Your instructions —
Below are the records; copy each line in which "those" occurs.

Records for this exercise —
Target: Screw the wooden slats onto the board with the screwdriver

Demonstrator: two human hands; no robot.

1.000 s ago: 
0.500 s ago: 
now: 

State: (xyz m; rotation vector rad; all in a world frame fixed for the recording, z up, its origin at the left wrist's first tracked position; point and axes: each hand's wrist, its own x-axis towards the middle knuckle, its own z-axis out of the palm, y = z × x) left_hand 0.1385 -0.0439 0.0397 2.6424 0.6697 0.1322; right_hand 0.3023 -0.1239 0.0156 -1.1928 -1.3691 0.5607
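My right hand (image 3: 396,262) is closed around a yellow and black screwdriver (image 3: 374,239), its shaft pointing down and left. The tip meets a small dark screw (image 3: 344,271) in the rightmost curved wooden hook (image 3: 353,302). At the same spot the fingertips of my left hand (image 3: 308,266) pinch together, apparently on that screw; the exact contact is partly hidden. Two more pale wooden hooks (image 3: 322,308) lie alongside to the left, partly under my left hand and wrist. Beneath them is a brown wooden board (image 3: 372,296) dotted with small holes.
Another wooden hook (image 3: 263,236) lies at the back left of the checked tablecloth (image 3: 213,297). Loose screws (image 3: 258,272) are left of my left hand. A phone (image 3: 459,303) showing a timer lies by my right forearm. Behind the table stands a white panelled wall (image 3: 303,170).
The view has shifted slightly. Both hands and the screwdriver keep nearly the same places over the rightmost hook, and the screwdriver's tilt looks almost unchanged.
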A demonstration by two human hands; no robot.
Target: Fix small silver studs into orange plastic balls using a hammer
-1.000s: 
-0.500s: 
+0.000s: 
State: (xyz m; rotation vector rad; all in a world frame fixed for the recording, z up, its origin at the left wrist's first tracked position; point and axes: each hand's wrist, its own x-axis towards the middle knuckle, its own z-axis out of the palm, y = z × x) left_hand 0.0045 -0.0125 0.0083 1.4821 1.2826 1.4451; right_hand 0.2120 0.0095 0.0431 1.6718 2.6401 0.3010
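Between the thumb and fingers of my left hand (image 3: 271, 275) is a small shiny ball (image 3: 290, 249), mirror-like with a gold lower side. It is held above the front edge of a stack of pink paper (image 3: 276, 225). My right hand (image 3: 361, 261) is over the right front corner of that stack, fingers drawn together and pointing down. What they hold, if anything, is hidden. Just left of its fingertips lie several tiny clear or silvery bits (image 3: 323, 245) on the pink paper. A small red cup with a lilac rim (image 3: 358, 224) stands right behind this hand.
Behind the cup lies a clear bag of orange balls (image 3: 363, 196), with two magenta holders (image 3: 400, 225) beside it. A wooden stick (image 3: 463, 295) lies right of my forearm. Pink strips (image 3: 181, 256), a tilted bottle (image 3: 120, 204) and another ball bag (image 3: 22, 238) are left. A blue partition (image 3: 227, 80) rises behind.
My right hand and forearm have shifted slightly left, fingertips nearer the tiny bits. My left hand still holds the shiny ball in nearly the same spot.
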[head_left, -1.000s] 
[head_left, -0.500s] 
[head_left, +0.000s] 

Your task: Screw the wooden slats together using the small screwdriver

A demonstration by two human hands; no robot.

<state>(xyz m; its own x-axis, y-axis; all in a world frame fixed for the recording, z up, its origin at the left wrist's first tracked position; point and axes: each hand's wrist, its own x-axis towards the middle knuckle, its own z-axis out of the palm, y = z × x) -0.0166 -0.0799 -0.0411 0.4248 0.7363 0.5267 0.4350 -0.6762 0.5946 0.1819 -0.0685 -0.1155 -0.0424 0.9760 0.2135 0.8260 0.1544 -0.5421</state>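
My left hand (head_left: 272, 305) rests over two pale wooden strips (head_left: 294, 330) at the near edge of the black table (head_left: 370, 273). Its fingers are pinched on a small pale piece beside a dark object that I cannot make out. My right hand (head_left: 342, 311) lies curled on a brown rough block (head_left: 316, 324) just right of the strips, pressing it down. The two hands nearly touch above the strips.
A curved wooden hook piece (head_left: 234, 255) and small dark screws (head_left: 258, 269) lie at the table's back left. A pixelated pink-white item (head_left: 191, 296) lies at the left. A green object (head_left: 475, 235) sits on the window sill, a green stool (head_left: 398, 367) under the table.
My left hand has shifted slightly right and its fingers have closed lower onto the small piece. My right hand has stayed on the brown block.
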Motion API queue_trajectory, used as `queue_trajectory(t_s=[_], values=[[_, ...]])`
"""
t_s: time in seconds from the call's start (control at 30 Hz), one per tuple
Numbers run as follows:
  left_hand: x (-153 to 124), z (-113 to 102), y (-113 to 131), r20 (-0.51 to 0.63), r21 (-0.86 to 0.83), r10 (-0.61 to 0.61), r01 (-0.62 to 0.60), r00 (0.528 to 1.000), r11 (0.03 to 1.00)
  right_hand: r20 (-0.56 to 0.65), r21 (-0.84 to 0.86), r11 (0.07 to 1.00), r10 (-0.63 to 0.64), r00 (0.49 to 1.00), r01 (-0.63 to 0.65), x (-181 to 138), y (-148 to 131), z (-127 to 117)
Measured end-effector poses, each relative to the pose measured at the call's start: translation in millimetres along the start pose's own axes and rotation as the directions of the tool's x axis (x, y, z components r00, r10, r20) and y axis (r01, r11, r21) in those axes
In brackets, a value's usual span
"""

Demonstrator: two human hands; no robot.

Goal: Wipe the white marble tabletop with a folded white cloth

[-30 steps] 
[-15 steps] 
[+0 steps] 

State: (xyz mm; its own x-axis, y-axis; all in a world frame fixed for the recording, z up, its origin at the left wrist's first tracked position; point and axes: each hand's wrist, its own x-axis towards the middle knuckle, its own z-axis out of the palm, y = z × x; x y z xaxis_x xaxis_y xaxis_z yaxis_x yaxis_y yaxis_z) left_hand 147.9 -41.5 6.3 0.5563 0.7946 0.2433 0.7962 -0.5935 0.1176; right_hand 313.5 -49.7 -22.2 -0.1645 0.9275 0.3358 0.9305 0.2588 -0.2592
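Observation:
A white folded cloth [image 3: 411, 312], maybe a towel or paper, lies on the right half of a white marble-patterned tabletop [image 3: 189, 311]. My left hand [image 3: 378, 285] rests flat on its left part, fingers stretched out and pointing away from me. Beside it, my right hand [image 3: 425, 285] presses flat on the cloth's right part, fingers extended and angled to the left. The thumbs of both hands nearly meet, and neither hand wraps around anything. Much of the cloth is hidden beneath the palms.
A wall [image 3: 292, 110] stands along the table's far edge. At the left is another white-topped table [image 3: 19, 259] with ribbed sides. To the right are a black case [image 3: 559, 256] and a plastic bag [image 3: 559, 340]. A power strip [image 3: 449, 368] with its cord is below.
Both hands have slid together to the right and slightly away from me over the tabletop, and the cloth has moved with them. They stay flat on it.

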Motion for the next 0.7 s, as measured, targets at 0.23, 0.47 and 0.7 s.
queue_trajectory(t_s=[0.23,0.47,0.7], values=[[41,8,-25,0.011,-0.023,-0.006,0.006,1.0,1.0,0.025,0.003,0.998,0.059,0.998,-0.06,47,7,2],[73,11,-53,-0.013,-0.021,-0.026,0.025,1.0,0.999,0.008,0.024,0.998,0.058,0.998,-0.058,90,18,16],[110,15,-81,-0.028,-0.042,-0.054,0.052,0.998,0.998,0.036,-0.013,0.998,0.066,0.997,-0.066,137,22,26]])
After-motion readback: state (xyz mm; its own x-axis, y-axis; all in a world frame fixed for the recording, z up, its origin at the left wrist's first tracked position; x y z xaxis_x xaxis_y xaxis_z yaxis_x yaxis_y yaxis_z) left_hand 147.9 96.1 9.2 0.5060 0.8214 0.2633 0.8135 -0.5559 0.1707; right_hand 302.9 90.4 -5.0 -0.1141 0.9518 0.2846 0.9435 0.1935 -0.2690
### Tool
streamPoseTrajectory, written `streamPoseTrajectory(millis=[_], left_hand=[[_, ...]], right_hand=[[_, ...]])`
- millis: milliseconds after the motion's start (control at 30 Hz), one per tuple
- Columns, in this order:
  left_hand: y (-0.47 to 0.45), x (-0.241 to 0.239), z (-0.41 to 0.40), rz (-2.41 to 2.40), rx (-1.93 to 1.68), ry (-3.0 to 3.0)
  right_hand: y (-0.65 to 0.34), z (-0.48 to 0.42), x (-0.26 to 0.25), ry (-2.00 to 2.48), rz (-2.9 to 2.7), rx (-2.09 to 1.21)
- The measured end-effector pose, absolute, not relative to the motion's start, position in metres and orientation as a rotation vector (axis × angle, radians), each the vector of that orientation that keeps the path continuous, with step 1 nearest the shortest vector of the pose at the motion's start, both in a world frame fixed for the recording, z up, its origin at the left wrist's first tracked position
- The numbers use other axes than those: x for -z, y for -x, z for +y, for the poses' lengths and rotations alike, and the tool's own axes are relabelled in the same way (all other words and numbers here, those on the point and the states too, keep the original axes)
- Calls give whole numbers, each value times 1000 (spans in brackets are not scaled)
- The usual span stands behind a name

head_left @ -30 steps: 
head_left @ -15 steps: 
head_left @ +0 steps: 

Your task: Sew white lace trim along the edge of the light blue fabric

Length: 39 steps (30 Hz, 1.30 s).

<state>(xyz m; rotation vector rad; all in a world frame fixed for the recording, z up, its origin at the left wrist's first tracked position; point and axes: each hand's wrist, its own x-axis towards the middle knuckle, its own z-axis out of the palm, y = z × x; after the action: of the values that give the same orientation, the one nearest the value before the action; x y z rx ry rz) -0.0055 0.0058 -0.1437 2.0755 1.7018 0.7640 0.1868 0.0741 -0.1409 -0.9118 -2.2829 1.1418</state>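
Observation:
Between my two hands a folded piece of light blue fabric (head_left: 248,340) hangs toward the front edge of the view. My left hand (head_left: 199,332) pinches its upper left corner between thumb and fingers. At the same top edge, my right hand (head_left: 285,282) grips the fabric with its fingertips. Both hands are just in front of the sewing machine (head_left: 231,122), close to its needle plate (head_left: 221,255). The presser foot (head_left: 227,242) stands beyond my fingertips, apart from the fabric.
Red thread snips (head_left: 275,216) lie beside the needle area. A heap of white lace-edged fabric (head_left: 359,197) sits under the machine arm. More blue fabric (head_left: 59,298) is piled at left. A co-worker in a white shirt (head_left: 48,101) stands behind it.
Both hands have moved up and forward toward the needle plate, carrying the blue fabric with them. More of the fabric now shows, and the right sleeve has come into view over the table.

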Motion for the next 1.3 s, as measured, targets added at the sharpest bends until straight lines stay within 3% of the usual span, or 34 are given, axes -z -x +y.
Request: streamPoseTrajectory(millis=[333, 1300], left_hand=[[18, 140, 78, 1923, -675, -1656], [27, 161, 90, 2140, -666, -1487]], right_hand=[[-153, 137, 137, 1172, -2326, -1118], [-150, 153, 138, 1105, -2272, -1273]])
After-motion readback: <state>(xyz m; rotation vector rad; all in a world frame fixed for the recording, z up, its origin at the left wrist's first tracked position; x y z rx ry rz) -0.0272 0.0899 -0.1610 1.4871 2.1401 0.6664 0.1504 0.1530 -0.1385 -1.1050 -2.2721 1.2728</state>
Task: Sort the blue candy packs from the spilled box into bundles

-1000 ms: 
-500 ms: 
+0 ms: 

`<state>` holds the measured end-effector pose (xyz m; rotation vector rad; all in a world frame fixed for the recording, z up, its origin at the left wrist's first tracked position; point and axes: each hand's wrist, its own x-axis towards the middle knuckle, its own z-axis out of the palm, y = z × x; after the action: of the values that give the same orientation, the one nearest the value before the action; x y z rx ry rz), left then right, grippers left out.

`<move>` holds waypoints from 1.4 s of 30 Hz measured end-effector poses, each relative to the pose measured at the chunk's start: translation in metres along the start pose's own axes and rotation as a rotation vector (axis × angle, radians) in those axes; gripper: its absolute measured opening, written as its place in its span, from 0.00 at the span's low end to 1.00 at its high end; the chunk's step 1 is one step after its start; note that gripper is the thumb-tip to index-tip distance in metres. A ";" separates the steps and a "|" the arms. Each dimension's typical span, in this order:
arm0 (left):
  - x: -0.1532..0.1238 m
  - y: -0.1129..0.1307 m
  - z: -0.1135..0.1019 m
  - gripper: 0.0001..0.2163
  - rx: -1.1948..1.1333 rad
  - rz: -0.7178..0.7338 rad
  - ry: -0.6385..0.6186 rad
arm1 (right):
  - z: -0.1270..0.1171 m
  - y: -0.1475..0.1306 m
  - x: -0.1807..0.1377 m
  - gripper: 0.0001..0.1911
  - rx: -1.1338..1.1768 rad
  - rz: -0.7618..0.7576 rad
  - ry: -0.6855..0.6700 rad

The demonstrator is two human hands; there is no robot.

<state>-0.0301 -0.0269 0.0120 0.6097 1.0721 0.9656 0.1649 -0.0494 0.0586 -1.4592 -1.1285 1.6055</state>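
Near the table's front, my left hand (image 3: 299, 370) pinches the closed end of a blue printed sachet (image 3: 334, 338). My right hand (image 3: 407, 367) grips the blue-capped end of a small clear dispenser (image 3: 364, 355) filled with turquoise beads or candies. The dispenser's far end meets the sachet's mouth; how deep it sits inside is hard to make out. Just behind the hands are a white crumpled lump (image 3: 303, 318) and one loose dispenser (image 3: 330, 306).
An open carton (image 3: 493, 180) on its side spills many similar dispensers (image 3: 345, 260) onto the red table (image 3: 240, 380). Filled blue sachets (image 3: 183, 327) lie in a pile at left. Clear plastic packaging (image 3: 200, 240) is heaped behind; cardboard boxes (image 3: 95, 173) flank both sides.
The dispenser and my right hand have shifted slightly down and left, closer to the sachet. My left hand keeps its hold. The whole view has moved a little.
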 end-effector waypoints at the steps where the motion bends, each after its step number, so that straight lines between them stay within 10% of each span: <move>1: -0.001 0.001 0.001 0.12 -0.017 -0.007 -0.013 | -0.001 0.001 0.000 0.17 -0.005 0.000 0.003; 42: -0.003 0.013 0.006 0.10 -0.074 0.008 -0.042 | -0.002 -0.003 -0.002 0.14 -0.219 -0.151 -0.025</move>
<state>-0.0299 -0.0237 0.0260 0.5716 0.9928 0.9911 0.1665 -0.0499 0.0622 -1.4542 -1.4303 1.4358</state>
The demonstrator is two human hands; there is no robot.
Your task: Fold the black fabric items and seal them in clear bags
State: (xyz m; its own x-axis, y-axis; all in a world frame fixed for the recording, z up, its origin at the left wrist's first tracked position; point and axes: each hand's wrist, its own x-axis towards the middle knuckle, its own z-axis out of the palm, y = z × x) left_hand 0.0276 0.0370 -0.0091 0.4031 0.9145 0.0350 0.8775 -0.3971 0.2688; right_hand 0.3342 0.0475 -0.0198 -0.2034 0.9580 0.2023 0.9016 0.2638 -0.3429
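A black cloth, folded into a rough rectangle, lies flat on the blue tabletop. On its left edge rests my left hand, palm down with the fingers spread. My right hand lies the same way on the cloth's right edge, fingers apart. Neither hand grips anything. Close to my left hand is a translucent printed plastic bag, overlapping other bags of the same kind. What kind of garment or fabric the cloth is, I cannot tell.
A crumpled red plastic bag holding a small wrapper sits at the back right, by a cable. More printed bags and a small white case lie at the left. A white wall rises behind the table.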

Response area —
Measured end-effector poses, each relative to the pose measured at the call's start: translation in millimetres along the start pose's own axes and rotation as the directions of the tool's x axis (x, y, z components r00, r10, r20) and y axis (r01, r11, r21) in those axes
- The numbers use other axes than those: x for -z, y for -x, z for +y, for the poses' lengths and rotations alike, and the tool's own axes are relabelled in the same way (all other words and numbers here, those on the point and the states too, keep the original axes)
`<move>` holds waypoints from 1.4 s of 30 Hz measured end-effector poses, each relative to the pose measured at the chunk's start: translation in metres along the start pose's own axes and rotation as a rotation vector (axis × angle, radians) in those axes; gripper: its absolute measured opening, written as its place in its span, from 0.00 at the span's low end to 1.00 at its high end; the chunk's step 1 is one step after its start; note that gripper is the thumb-tip to index-tip distance in metres. A ";" separates the steps and a "|" the arms. Each dimension's typical span, in this order:

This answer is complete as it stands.